While spending your time in this part of Croatia, it is a must to taste traditional meat-based food.
The most popular dish of this area čobanac originates from Hungary, and it is cooked for several hours in a large copper pot hanged over the open fire. It is a stew which must contain a few different kinds of meat. Typically, it consists of pork, beef, and game meat mixed with vegetables.
The other delicious stew from Slavonia is fiš paprikaš. Fiš paprikaš is also prepared on the fire, but its main ingredient is freshwater fish - carp, pike, catfish.
Unlike čobanac and fiš paprikaš, sataraš is prepared in the comfort of home without any meat. It is a vegetable stew with a combination of tomatoes, peppers, onions, garlic, and parsley. Vegetables are first prepared on a large pan, and then gently stewed.
As stated before, Slavonia people are proud of their meat production. It is no wonder their most exquisite delicacy is kulen – cured sausage made from best pork parts and red paprika. Kulen preparation lasts several months. This homemade spicy sausage needs to be smoked and dried to get the right kind of flavor. It is perfect for every occasion and meal. Kulen can be a quick snack, the main ingredient of the breakfast sandwich, or a spicy addition to traditional stews. Lastly, kulen can be an excellent evening meal with homemade cheese, fresh tomatoes, and fine local wine.
What else to eat while in Slavonia:
A region of Central Croatia that stands out with its cuisine the most is Zagorje. It is best known for two delicacies, first one is the main course meal Zagorje turkey with mlinci and the other one is Zagorski štrukli. Zagorje turkey with mlinci is the star of the Christmas and Easter table. Mlinci are the simple but tasty side dish, made from flour, water, and salt.
Soft mlinci, that melt in the mouth, along with the juicy turkey, still warm from the oven, is the recipe for a full and happy stomach.
Salty or sweet Zagorski štrukli can be served as a soup, starter, dessert or a main course.
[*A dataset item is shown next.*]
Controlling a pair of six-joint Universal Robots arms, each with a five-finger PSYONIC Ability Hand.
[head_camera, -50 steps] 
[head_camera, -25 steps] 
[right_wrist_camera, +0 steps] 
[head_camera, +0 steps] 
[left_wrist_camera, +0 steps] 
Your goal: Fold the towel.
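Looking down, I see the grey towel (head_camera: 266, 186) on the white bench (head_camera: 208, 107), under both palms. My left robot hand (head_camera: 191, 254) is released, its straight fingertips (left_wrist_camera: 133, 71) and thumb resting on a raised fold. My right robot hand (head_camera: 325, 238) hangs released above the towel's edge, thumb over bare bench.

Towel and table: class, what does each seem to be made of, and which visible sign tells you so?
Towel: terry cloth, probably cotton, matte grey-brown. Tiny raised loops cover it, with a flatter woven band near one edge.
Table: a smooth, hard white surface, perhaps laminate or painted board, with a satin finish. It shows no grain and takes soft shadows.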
This dish consists of dough filled with cow cheese, and it is a rather simple dish with rich flavor. Today, numerous restaurants serve different versions of štrukli. You can even find a modern twist on traditional štrukli with blueberries, truffles, or pumpkin.
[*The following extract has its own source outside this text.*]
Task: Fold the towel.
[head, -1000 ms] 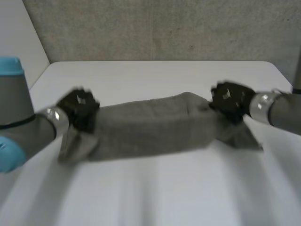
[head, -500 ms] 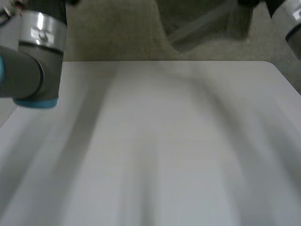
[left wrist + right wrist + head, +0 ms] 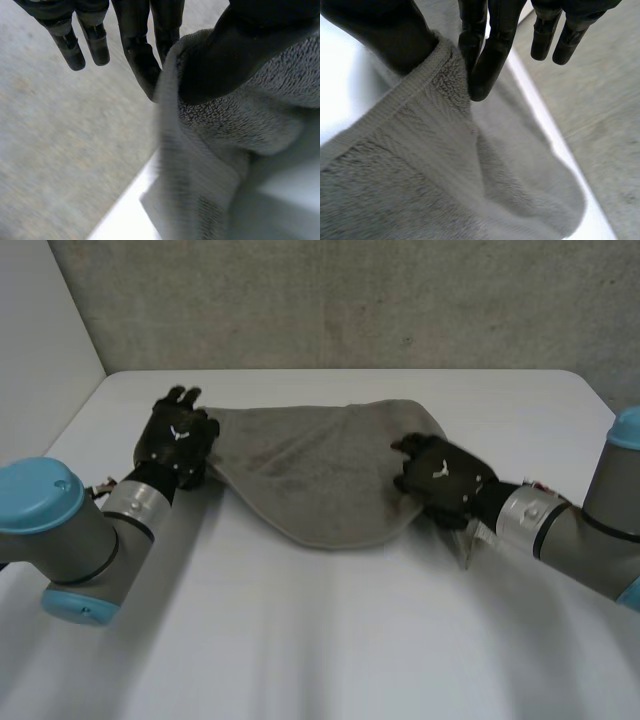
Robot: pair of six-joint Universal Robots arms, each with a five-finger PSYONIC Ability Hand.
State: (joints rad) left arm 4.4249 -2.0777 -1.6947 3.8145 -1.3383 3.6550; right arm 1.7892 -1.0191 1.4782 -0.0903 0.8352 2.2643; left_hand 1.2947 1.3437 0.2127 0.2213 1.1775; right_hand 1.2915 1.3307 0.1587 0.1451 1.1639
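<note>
A grey towel (image 3: 310, 470) is stretched between my two hands over the white table (image 3: 320, 650), its near edge sagging in a curve. My left hand (image 3: 178, 445) is shut on the towel's left corner. In the left wrist view the thumb (image 3: 225, 55) pinches the towel (image 3: 225, 135) against a finger. My right hand (image 3: 445, 480) is shut on the towel's right corner, and a small flap of cloth pokes out beside its wrist. In the right wrist view the thumb and fingers (image 3: 492, 50) pinch the hemmed edge of the towel (image 3: 420, 170).
A rough grey wall (image 3: 350, 300) rises behind the table's far edge. My left arm (image 3: 70, 530) and right arm (image 3: 570, 530) lie low over the table's sides. Bare tabletop stretches in front of the towel.
A second ago the towel lay bunched between the hands. They swung it up high, and now it is back down, spread wider and flatter, with both hands nearer the middle.
</note>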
While Slavonia people display their meat through čobanac, Central Croatia shows off their meat products through kotlovina. Kotlovina are various meat and sausages prepared on a shallow, but wide plate placed over the specially made barrel-like construction (kotao). Making of kotlovina is a chance for family and friends to spend time together outdoors, usually with cheerful sounds of traditional music and a few drops of alcoholic beverages.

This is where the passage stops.